> [Supplied material]:
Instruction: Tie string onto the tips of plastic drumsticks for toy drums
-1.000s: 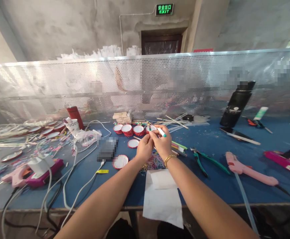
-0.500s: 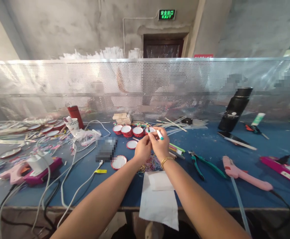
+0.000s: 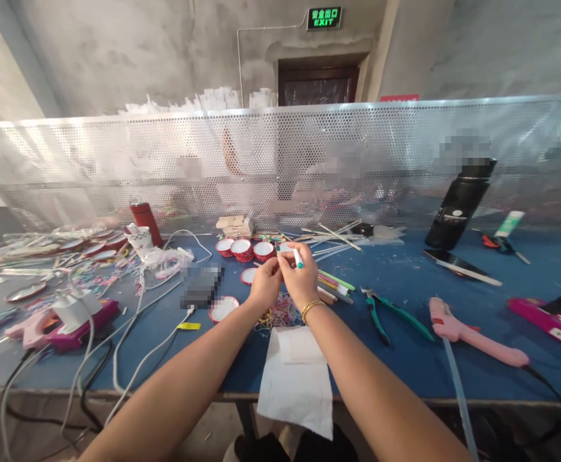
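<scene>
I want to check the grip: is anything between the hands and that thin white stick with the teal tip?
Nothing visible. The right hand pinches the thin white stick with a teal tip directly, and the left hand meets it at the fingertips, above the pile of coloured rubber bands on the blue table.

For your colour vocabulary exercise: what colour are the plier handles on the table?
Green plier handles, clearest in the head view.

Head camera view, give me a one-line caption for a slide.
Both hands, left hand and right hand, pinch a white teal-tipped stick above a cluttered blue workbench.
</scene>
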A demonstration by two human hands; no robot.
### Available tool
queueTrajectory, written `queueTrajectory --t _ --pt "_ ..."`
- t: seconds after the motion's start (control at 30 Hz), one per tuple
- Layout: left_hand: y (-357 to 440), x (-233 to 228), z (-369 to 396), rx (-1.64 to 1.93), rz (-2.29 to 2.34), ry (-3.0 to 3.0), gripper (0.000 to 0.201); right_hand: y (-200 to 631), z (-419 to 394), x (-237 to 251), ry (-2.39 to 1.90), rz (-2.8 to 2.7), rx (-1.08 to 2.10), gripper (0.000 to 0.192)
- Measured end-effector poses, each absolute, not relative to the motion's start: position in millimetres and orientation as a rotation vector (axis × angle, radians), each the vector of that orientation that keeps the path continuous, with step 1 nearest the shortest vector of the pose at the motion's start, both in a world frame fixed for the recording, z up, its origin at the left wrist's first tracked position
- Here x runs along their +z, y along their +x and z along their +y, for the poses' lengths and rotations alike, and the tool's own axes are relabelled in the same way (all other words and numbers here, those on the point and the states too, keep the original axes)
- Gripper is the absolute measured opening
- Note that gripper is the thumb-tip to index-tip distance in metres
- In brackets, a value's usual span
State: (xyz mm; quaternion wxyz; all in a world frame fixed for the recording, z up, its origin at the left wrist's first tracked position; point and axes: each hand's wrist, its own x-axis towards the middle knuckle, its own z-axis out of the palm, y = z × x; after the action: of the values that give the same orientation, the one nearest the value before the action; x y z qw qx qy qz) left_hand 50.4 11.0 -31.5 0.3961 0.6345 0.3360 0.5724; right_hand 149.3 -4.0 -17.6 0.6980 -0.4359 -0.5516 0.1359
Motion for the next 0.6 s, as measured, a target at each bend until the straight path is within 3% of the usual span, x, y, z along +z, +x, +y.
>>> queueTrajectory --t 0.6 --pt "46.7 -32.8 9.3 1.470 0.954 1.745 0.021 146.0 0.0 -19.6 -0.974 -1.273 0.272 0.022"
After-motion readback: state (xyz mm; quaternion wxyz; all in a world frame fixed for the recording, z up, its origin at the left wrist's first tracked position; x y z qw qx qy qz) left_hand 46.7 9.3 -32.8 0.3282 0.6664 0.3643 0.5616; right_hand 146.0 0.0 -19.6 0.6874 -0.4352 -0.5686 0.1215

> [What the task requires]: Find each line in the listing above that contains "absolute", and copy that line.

> [Exercise output]:
- Measured end-effector poses, each absolute, not relative to the motion's start: position in millimetres and orientation as a rotation vector (axis × angle, radians), each the vector of that orientation that keeps the path continuous, with step 1 nearest the shortest vector of the pose at the motion's start, both in a world frame fixed for the recording, z up, its origin at the left wrist's first tracked position
- Gripper is the absolute measured opening

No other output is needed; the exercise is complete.